--- Data Enclosed Below ---
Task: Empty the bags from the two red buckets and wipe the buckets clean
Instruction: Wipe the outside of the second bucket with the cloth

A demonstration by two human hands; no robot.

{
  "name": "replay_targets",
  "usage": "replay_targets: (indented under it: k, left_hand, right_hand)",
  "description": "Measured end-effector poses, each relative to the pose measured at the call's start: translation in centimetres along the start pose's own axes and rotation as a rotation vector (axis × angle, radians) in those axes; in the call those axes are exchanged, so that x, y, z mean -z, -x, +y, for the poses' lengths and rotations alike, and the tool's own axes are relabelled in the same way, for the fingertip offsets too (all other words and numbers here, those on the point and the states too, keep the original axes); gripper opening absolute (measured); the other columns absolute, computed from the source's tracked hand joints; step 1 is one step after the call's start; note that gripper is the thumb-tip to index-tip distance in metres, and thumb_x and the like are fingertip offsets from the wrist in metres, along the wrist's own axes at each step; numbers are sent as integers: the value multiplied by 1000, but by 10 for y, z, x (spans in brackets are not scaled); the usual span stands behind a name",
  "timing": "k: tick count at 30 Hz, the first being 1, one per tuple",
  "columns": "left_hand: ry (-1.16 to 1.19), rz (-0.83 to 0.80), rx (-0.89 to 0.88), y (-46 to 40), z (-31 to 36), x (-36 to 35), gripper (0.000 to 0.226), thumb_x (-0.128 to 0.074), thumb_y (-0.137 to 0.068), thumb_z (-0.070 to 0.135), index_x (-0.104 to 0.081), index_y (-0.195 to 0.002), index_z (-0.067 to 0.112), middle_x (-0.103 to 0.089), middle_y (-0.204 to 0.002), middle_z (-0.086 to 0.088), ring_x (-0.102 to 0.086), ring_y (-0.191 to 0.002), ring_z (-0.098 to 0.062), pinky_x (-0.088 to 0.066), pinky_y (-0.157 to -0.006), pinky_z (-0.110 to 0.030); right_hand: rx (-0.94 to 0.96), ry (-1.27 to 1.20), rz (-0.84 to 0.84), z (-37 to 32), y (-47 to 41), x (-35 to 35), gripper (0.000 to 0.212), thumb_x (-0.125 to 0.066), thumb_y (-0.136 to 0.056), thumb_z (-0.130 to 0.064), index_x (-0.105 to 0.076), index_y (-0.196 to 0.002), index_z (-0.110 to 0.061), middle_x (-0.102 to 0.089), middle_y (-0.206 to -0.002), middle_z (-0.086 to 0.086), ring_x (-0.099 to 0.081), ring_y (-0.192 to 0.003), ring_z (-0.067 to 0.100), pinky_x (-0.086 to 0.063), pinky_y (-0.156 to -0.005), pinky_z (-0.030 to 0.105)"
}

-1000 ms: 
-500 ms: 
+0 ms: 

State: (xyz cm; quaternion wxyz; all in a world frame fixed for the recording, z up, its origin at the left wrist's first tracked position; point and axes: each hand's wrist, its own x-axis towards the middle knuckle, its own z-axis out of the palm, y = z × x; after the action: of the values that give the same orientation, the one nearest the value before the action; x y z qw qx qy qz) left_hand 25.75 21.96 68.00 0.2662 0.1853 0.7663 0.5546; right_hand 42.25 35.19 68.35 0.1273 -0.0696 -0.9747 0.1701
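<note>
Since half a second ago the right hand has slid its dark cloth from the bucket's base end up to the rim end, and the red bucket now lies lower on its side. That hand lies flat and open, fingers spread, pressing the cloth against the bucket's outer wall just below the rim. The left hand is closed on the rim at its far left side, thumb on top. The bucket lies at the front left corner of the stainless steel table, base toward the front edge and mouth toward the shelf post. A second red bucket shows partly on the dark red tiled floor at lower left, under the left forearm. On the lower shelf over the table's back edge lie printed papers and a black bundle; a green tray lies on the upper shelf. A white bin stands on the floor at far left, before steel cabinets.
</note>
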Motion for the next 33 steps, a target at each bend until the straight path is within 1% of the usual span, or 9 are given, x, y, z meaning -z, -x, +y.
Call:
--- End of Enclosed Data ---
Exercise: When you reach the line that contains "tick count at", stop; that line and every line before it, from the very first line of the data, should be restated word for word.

Answer to the exercise:
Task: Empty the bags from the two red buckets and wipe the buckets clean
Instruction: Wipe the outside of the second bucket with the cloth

A demonstration by two human hands; no robot.

{
  "name": "replay_targets",
  "usage": "replay_targets: (indented under it: k, left_hand, right_hand)",
  "description": "Measured end-effector poses, each relative to the pose measured at the call's start: translation in centimetres along the start pose's own axes and rotation as a rotation vector (axis × angle, radians) in those axes; in the call those axes are exchanged, so that x, y, z mean -z, -x, +y, for the poses' lengths and rotations alike, and the tool's own axes are relabelled in the same way, for the fingertip offsets too (all other words and numbers here, those on the point and the states too, keep the original axes); gripper opening absolute (measured); the other columns absolute, computed from the source's tracked hand joints; step 1 is one step after the call's start; note that gripper is the thumb-tip to index-tip distance in metres, and thumb_x and the like are fingertip offsets from the wrist in metres, along the wrist's own axes at each step; numbers are sent as integers: the value multiplied by 1000, but by 10 for y, z, x (spans in brackets are not scaled); the usual span stands behind a name",
  "timing": "k: tick count at 30 Hz, the first being 1, one per tuple",

There is nothing more to this exercise.